Die CPU hat so gut wie gar keinen Einfluss auf das Ergebnis. Ob du mit 3,5 oder 5,5 GHZ benchst machen lediglich 20-50 Punkte aus und selbst das könnte einfach im Bereich der Toleranz liegen.
Was natürlich nicht heissen soll, dass du deine CPU nicht übertakte sollst^^

Die Punktzahl passt aber.


----------



## beren2707 (27. Januar 2013)

Iregndwie scheine ich heute ein bisschen verwirrt zu sein, oder das ist bei hwbot üblich? Trotz Fehlermeldung wurden die Ergebnisse jetzt doch eingetragen...Dann passts ja.

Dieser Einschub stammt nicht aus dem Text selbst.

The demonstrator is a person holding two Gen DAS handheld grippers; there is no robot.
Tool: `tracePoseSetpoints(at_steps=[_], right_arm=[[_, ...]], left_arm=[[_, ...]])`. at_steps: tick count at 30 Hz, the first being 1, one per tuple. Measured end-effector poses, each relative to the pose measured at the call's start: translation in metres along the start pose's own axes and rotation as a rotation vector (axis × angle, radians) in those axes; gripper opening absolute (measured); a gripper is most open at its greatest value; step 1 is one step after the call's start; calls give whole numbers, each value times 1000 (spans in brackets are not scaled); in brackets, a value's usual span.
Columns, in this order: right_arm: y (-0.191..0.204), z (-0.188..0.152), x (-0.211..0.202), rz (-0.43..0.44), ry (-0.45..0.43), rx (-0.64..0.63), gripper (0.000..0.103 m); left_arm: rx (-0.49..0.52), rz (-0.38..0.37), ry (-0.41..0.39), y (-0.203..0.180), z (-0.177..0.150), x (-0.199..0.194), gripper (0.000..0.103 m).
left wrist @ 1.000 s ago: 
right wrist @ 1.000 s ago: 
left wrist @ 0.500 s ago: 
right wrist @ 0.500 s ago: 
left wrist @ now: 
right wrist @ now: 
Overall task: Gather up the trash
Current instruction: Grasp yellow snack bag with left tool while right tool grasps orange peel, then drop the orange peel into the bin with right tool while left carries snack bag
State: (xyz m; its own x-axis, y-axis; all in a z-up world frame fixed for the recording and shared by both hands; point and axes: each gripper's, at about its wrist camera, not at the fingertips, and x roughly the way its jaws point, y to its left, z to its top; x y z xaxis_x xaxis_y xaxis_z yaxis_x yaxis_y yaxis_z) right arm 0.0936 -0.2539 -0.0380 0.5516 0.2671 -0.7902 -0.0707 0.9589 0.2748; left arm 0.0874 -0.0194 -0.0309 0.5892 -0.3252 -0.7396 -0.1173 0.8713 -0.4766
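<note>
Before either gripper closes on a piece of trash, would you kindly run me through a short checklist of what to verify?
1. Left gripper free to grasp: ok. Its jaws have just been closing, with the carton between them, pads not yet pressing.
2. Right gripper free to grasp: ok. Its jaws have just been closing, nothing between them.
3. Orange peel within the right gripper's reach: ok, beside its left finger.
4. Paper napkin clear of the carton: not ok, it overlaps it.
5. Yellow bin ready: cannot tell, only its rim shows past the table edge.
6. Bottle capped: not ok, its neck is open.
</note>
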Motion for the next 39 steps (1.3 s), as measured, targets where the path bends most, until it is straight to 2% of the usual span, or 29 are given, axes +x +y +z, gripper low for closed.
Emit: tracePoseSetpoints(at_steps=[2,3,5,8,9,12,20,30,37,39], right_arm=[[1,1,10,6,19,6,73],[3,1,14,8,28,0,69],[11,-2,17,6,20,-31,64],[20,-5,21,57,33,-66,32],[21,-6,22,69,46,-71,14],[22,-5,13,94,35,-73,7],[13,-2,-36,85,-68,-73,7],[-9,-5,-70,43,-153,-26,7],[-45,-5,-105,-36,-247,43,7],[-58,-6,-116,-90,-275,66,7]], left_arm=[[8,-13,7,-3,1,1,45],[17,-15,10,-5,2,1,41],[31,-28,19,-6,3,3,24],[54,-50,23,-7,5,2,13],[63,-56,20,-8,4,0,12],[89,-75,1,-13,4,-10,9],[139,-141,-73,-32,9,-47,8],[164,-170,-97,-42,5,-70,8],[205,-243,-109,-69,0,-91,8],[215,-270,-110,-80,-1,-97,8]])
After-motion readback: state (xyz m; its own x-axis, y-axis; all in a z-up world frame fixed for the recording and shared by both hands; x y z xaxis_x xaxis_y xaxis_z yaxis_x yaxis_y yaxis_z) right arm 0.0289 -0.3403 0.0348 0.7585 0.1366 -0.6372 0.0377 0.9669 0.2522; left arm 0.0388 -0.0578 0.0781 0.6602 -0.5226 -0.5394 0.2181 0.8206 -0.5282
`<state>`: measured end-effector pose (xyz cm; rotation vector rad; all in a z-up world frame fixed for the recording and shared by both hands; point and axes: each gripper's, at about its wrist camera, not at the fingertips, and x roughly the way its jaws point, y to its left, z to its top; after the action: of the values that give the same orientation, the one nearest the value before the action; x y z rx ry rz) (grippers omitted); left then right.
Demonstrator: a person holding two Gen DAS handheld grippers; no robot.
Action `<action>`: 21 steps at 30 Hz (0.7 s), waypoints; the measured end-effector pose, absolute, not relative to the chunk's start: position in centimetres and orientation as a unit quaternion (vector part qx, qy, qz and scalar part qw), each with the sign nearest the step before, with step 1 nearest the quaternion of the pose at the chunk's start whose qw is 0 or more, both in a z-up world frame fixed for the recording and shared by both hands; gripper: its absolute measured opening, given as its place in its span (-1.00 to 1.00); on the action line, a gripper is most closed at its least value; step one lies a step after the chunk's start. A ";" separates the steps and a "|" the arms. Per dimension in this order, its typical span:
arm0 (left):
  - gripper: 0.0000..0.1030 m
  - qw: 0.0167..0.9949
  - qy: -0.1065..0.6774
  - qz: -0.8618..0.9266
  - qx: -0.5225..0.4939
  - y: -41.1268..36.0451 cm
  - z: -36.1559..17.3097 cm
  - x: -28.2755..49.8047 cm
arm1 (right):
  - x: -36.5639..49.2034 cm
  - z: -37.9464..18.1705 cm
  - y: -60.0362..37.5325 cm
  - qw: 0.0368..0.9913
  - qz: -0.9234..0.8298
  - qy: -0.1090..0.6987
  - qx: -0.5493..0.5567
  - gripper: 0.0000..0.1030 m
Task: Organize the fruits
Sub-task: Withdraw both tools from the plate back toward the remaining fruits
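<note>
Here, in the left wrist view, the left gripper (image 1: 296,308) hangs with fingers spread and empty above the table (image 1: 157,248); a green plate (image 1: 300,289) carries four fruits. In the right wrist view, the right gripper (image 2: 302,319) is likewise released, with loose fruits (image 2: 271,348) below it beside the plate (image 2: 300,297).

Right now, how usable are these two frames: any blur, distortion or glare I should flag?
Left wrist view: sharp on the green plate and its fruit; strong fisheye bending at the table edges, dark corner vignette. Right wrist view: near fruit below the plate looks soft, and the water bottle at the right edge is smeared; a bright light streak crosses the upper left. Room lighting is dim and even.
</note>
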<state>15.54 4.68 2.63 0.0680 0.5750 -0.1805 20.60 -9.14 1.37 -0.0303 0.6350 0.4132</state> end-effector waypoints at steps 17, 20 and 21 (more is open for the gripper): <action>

Werde dann mal beruhigt die anderen Benches durchlaufen lassen...

Edit: Sollte ich egtl. als Besitzer einer 7970 mit Customkühler "Air Cooling" statt "Stock" angeben?


----------



## der8auer (27. Januar 2013)

Customkühler ist in dem Fall trotzdem Stock  Air wäre z.B. ein Umbau mit einem MK-26


----------



## beren2707 (27. Januar 2013)

Ok, dann werde ich in Zukunft Stock angeben. Dafür gibts aber keine Verwarnung, wenn man bei zwei Uploads versehentlich Air Cooling statt Stock angegeben hat, oder sollte ich die Uploads ändern bzw. geht das überhaupt?

Edit: Habe leider (noch) nur den 3DMark11 Basic, daher ist die Anzeige nur im Browser möglich. Gilt das Ergebnis trotzdem, wenn alle erforderlichen Inhalte sichtbar sind?


----------



## der8auer (27. Januar 2013)

Ist egal, da Stock, Air und Water alle zur Enthusiast League gehören. Nur bei DICE/LN2 oder Single-Stage wäre es etwas anderes


----------



## beren2707 (27. Januar 2013)

Ok, danke. Dann passt soweit erstmal alles und ich muss bloß noch benchen, benchen, benchen...


----------



## Vaykir (27. Januar 2013)

beren2707 schrieb:


> Edit: Habe leider (noch) nur den 3DMark11 Basic, daher ist die Anzeige nur im Browser möglich. Gilt das Ergebnis trotzdem, wenn alle erforderlichen Inhalte sichtbar sind?


 
Ja, selbstverständlich sind die auch gültig.


----------



## beren2707 (27. Januar 2013)

Wunderbar, danke.


----------